As entidades que representam os hospitais: Associação e Federação dos Hospitais de SC e a Federação das Santas Casas e Hospitais Filantrópicos de SC (AHESC-FEHOESC-FEHOSC), por meio dos presidentes Altamiro Bittencourt, Tércio Kasten e Hilário Dalmann, manifestam o inconformismo com os termos da Medida Provisória criada pelo Governo do Estado, que permite que os recursos do Fundo Estadual de Apoio aos Hospitais Filantrópicos sejam contabilizados no percentual mínimo de 13% da arrecadação total de impostos que o estado necessita, por força de norma constitucional, investir em saúde.

Na verdade, o Fundo de Apoio é formado pelas sobras do repasse anual ao Ministério Público, Tribunal de Justiça, TCE e Alesc, e também de doações empresariais. Portanto não se trata de arrecadação com impostos.

A aprovação da MP, além de inconstitucional, representa uma diminuição dos valores aplicados em favor da saúde dos catarinenses. Serão atingidos os hospitais filantrópicos, que são responsáveis pelo atendimento de 70% da população usuária do Sistema Único de Saúde (SUS), comprometendo a manutenção dos serviços atualmente prestados, pois não haverá a disponibilização dos recursos minimamente necessários.

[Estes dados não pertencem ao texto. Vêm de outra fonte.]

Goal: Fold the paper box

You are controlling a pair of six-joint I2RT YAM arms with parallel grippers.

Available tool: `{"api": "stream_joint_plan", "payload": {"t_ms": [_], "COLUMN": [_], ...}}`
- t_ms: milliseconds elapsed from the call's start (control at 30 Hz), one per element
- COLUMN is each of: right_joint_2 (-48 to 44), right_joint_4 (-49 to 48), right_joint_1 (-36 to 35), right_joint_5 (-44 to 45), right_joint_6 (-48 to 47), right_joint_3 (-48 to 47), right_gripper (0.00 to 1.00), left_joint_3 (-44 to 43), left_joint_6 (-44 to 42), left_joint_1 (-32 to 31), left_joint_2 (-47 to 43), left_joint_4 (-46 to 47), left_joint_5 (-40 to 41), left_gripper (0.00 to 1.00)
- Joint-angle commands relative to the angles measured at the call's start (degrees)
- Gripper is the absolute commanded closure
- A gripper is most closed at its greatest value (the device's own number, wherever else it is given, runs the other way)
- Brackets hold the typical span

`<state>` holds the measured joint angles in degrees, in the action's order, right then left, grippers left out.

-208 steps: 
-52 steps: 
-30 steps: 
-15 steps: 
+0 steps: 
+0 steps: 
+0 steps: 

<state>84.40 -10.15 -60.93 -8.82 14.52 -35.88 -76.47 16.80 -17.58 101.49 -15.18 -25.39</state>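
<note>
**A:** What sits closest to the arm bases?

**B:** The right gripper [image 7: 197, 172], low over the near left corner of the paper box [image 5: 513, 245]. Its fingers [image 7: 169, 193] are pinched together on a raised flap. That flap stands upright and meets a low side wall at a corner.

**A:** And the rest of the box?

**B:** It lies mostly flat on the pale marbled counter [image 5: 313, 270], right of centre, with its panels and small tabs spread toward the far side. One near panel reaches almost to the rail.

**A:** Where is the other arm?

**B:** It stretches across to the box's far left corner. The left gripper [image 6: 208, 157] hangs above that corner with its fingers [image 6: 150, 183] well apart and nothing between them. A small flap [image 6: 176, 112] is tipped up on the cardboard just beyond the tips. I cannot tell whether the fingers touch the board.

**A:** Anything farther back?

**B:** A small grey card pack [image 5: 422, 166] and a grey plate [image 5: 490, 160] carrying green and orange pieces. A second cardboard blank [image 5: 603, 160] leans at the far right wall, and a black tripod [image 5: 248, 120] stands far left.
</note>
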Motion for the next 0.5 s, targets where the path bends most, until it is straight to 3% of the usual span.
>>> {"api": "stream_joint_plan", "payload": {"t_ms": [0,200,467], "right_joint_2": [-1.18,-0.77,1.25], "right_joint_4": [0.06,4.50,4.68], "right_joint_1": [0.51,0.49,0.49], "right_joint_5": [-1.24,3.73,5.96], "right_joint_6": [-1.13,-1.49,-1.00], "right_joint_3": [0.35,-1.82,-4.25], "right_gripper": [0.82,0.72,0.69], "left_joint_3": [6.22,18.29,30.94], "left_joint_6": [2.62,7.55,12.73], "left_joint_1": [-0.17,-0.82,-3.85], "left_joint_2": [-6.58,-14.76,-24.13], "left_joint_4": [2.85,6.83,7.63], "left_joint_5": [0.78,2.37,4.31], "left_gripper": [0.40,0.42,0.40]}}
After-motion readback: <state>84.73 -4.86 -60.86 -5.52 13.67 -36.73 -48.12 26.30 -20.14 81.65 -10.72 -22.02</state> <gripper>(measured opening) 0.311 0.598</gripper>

A MP, como manobra de diminuição de investimentos públicos na saúde da população catarinense, pode pôr fim a todo o trabalho desempenhado pelas entidades de representação, juntamente com a Frente Parlamentar em Defesa da Saúde, presidida pelo Deputado José Milton Scheffer (PP), que participaram ativamente da aprovação da Lei do Fundo de Apoio. Para o deputado José Milton, trata-se de uma “medida injusta com todo o trabalho coletivo da Frente Parlamentar feita com as entidades hospitalares. Nosso objetivo era o de ampliar a capacidade do Fundo de Apoio, e não extingui-lo. Nós nos sentimos traídos com a criação dessa medida, e vamos nos mobilizar no sentido de derrubar a MP, em votação na ALESC”.

Vale lembrar que o orçamento próprio do Governo Estadual é minimamente repassado para a rede hospitalar filantrópica. Os pagamentos realizados, em sua maioria, são oriundos de recursos federais, e que a MP em nada contribui para a quitação da dívida que o governo possui com os prestadores de serviços hospitalares, que supera 50 milhões de reais, atrasados desde o ano de 2015.